**Task statement**:
What is needed is an exact copy of the lines in the listing below, from the one with "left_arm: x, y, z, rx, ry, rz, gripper" up to and including the one with "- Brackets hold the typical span", with no other lines.

**Dataset records**:

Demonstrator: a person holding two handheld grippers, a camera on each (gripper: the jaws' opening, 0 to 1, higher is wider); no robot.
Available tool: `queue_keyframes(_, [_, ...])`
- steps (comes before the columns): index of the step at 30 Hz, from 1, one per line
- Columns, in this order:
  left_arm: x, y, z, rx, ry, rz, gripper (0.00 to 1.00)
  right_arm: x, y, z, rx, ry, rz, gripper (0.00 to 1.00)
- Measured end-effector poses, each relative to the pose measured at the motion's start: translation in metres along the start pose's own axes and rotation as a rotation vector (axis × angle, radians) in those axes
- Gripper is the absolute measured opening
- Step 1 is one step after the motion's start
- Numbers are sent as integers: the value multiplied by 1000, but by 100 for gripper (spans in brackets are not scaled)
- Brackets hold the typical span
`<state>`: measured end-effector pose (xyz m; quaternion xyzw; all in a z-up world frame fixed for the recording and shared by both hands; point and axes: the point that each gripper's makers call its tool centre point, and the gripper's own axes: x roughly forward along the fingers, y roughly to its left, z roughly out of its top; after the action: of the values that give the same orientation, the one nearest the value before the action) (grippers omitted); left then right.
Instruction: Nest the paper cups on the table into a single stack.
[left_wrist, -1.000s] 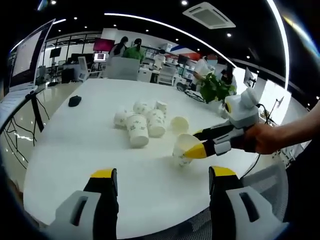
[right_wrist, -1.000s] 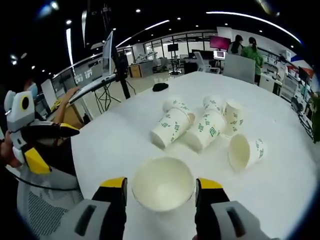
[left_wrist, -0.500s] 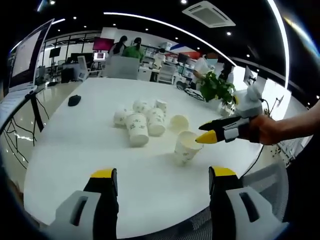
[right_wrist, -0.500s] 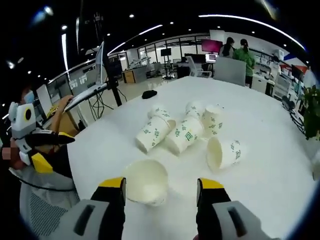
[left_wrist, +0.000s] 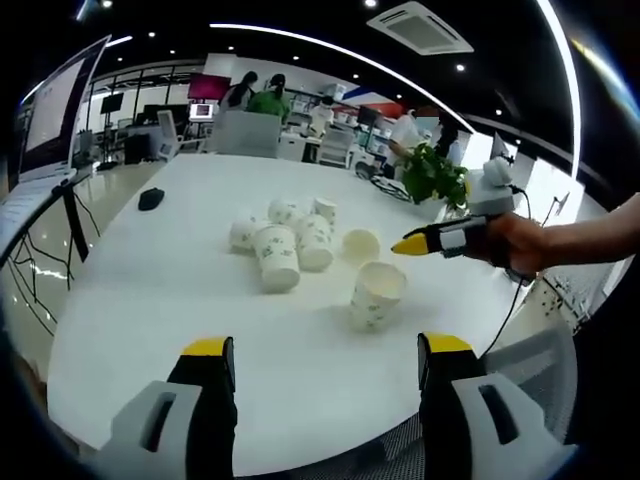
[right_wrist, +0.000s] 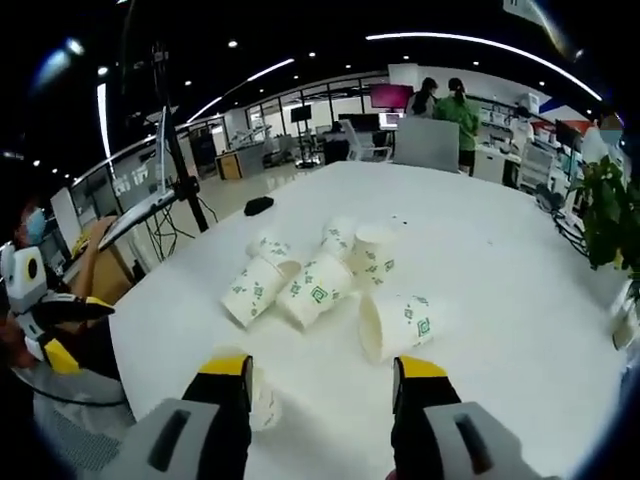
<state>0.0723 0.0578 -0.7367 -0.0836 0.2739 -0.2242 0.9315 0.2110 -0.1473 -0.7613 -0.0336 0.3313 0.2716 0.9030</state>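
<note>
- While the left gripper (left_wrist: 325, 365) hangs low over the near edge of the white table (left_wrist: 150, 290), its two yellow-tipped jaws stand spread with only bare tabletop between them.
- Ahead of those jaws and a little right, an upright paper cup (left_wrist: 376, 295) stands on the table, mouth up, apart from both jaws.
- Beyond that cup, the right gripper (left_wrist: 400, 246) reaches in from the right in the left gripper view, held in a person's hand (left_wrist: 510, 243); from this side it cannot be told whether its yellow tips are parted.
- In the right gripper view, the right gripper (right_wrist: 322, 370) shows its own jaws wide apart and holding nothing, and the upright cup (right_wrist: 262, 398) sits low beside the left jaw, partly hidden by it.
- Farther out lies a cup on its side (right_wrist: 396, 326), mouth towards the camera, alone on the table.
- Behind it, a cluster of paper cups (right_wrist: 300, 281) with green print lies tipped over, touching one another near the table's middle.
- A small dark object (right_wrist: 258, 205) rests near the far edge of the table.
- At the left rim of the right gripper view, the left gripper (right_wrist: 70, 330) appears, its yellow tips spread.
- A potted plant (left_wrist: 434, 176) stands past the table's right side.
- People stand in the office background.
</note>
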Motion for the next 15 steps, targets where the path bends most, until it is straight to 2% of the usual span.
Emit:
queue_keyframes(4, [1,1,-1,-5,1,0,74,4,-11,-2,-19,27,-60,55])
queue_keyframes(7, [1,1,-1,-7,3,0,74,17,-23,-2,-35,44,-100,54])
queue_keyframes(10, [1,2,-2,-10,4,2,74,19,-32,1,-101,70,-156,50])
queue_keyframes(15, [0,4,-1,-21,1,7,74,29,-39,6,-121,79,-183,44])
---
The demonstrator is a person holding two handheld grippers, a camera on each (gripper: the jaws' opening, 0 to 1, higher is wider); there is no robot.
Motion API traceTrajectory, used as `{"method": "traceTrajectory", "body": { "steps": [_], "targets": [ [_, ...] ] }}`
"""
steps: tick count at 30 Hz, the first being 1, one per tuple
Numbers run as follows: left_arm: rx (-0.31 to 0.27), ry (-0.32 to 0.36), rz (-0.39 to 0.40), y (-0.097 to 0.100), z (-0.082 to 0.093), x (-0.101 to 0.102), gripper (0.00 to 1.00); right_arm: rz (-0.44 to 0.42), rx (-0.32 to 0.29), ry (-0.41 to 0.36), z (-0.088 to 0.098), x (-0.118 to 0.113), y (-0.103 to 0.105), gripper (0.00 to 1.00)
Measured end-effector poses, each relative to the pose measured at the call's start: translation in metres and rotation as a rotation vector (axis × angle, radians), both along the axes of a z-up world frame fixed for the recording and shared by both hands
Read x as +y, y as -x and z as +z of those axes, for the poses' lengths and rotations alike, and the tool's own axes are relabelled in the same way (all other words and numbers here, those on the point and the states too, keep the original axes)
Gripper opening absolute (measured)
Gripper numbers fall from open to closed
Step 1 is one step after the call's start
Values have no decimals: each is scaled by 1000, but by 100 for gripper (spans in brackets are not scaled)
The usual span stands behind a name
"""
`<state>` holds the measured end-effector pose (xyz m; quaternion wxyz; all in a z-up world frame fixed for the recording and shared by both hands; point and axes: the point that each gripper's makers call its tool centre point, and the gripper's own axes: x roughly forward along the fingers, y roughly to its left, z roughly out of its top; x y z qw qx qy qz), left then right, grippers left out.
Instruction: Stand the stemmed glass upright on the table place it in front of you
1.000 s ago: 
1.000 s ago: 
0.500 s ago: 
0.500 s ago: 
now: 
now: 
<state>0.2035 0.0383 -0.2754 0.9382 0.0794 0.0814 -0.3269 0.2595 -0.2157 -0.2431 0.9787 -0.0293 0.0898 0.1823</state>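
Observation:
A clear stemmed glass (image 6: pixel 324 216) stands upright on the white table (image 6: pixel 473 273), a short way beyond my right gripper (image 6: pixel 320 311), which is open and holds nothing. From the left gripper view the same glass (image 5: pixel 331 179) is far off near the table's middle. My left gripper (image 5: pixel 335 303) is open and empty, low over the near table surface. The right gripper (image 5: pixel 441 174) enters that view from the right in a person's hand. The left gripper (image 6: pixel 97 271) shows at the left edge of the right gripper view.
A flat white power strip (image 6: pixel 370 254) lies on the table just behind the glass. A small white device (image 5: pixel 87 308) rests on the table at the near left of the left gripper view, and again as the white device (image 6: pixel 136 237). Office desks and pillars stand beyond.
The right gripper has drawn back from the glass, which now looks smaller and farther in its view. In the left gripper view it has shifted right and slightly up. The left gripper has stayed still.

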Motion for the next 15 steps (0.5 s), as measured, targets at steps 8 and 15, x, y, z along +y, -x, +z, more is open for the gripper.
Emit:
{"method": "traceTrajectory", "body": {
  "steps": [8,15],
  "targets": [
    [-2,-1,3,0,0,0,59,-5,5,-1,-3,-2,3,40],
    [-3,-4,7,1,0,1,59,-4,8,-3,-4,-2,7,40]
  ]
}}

**Task result**:
  left_arm: x, y, z, rx, ry, rz, gripper (0.00 to 1.00)
  right_arm: x, y, z, rx, ry, rz, gripper (0.00 to 1.00)
- Measured end-effector poses, each relative to the pose measured at the motion's start: translation in metres along the start pose's own axes and rotation as a rotation vector (axis × angle, radians) in those axes
- Gripper is the absolute measured opening
- Step 1 is one step after the motion's start
- Numbers are sent as integers: the value multiplied by 1000, but by 100 for gripper (spans in brackets are not scaled)
- Brackets hold the typical span

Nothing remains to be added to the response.